═══ Dataset section

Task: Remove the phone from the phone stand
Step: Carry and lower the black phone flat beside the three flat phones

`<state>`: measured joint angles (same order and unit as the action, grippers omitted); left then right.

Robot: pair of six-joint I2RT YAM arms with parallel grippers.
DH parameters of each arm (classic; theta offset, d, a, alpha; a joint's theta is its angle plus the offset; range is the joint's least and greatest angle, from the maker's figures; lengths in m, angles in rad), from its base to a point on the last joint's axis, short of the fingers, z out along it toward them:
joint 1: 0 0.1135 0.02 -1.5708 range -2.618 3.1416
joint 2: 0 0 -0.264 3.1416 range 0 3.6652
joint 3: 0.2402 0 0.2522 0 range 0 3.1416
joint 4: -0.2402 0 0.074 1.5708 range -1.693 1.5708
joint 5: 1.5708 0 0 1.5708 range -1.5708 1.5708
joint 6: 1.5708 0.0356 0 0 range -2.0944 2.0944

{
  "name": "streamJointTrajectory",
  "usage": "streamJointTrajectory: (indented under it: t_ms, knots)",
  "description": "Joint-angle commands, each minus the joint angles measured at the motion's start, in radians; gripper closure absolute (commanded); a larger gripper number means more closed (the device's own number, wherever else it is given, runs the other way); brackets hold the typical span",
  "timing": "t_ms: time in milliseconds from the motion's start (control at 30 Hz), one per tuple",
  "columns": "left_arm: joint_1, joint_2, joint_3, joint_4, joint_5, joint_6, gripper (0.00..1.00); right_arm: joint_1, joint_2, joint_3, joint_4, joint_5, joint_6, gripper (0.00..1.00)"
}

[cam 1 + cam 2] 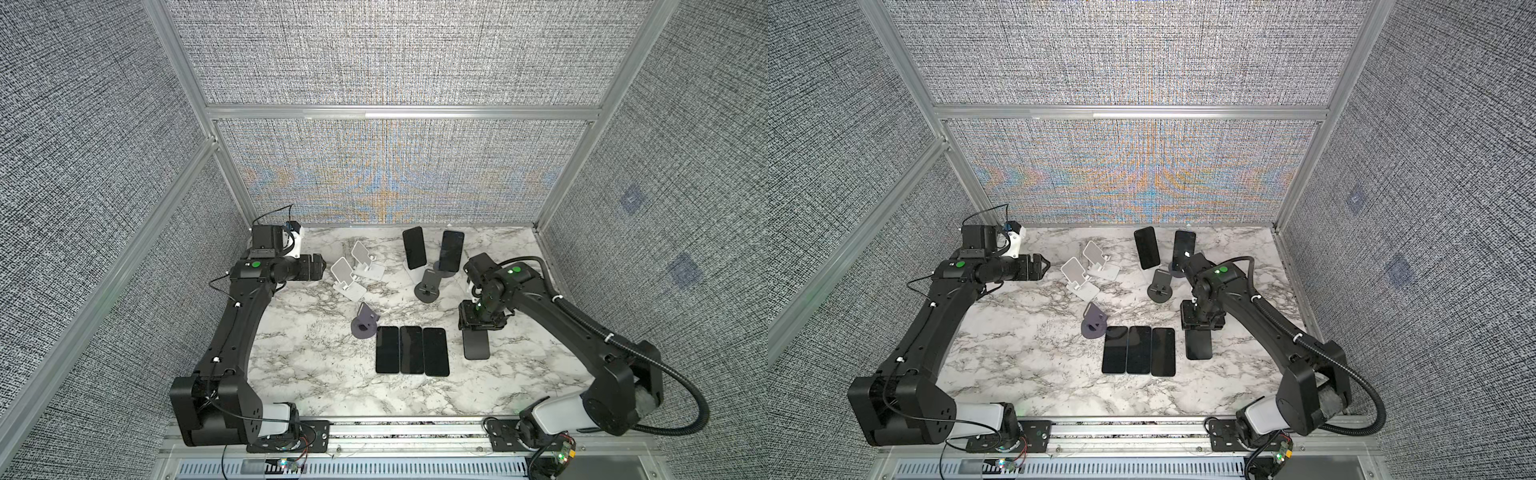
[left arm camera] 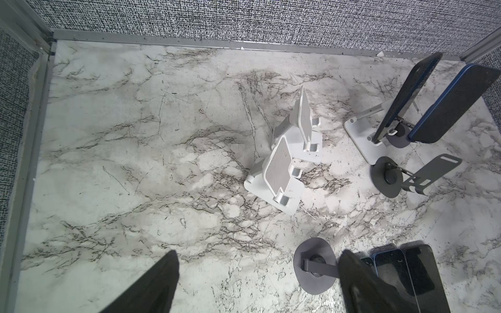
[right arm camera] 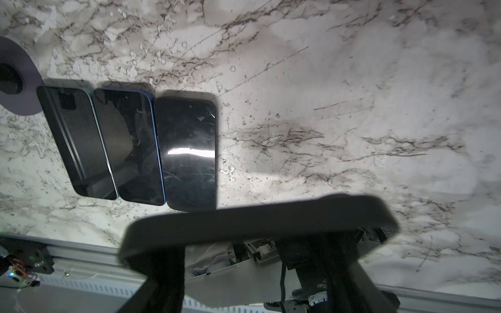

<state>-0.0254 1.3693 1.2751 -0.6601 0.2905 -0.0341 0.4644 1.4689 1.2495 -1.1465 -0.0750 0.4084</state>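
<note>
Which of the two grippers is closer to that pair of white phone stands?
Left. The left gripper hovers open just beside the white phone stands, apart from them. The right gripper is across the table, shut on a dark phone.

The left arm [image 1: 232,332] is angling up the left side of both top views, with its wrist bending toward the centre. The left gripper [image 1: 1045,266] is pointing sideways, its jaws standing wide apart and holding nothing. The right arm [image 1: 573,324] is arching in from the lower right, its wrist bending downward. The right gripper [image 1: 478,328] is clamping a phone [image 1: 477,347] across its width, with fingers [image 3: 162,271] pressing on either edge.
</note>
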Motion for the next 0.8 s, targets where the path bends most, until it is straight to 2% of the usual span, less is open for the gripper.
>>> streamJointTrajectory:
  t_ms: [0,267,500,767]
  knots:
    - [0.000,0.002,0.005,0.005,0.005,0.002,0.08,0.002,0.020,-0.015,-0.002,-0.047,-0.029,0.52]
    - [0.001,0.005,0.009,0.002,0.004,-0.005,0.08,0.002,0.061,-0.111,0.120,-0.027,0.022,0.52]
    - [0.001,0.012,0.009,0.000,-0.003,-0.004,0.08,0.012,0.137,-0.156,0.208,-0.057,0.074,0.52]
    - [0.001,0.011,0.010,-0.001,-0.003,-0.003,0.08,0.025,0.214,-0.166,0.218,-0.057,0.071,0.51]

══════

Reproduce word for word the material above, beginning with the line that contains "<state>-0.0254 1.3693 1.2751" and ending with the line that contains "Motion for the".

**Response for this exercise**
<state>-0.0254 1.3693 1.2751 -0.6601 0.2905 -0.0341 0.4644 1.4689 1.2495 -1.1465 -0.0750 0.4084</state>
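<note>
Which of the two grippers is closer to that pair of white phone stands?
Left. The left gripper hovers open just beside the white phone stands, apart from them. The right gripper is across the table, shut on a dark phone.

The left arm [image 1: 232,332] is angling up the left side of both top views, with its wrist bending toward the centre. The left gripper [image 1: 1045,266] is pointing sideways, its jaws standing wide apart and holding nothing. The right arm [image 1: 573,324] is arching in from the lower right, its wrist bending downward. The right gripper [image 1: 478,328] is clamping a phone [image 1: 477,347] across its width, with fingers [image 3: 162,271] pressing on either edge.
</note>
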Motion for the next 0.8 s, targets where the path bends most, until it is straight to 2% of the usual span, less is open for the gripper.

The exercise contains nothing more.